WHAT IS BEING ASKED: Extract exactly those lines that lie between the start of the material and the line with "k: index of", including both boundary lines and no others.

MATERIAL TO PROCESS:
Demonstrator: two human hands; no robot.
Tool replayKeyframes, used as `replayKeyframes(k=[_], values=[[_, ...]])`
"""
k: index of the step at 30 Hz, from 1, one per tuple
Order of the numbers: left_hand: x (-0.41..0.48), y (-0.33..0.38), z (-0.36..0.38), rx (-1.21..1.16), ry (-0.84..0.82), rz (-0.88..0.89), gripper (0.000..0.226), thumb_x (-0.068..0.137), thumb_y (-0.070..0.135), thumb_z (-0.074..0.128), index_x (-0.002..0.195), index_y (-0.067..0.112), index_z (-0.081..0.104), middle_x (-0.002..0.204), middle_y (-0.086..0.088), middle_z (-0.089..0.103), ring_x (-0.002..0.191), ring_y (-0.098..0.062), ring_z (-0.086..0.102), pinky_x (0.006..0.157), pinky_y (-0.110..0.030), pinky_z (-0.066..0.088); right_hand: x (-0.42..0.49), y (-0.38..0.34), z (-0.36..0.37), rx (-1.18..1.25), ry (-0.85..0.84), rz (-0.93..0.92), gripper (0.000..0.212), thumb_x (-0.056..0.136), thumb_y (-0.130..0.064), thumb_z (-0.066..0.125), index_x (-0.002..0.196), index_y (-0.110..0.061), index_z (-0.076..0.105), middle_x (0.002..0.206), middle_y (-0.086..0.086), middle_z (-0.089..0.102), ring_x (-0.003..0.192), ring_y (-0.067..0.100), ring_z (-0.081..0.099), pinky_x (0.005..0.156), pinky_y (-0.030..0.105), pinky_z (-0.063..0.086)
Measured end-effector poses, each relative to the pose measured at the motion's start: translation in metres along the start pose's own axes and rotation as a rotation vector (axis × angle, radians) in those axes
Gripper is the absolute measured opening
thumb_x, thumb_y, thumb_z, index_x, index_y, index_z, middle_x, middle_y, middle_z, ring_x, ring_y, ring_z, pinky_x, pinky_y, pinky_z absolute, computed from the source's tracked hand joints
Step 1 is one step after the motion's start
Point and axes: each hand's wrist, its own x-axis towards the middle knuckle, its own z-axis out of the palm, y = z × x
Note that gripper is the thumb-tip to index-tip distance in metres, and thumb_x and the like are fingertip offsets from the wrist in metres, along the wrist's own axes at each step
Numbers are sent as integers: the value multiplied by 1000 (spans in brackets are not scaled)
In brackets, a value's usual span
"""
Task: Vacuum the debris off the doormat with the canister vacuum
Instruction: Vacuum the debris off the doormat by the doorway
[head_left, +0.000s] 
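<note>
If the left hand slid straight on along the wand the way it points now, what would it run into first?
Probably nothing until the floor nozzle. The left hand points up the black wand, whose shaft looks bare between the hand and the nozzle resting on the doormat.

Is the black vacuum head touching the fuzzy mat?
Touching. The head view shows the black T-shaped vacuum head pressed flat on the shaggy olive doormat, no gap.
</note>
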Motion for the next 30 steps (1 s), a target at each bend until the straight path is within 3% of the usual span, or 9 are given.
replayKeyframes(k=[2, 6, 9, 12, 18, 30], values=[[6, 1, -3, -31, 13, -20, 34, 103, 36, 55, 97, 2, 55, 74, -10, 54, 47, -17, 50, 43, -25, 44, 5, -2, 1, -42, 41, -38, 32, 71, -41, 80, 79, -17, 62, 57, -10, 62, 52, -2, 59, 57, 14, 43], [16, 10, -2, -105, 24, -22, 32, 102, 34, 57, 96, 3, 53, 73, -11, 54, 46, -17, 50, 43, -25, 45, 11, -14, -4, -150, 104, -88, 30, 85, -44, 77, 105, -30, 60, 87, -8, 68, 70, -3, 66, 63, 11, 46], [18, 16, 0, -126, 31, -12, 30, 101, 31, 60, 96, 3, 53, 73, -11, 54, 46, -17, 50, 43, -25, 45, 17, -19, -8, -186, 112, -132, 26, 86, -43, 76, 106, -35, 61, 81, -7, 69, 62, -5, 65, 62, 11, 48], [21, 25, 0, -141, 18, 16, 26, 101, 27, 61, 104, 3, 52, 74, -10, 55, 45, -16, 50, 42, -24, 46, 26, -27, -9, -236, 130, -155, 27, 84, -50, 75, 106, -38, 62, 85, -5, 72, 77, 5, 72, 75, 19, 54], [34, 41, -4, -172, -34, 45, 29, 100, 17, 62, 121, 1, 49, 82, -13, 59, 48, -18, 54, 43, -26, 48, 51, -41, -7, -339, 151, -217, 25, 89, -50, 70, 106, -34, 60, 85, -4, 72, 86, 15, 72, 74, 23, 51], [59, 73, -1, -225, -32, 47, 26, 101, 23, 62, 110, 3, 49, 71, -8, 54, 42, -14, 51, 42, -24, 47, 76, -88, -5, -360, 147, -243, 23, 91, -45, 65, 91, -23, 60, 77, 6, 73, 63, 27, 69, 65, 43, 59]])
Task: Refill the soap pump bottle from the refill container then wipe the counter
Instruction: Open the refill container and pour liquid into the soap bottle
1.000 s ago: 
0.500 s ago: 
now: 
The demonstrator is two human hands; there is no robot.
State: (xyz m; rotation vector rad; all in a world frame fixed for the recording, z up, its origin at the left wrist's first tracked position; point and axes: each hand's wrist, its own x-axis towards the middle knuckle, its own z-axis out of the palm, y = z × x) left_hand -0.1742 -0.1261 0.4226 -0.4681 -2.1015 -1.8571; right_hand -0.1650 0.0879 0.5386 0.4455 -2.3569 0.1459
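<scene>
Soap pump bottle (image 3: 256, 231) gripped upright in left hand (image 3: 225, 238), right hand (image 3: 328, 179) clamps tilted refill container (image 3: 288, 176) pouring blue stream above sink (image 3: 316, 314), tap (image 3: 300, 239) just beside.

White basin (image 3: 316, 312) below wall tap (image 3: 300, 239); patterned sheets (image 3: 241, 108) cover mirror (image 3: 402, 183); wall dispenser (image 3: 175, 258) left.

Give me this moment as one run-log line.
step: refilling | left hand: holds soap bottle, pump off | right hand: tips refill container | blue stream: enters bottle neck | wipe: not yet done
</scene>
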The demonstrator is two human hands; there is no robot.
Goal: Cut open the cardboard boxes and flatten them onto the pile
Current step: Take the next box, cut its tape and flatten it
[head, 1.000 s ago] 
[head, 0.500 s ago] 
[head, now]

FINISHED EXERCISE:
Demonstrator: two human hands; no robot.
Tool replayKeyframes, used as `replayKeyframes(k=[_], values=[[_, ...]])`
"""
k: index of the step at 30 Hz, from 1, one per tuple

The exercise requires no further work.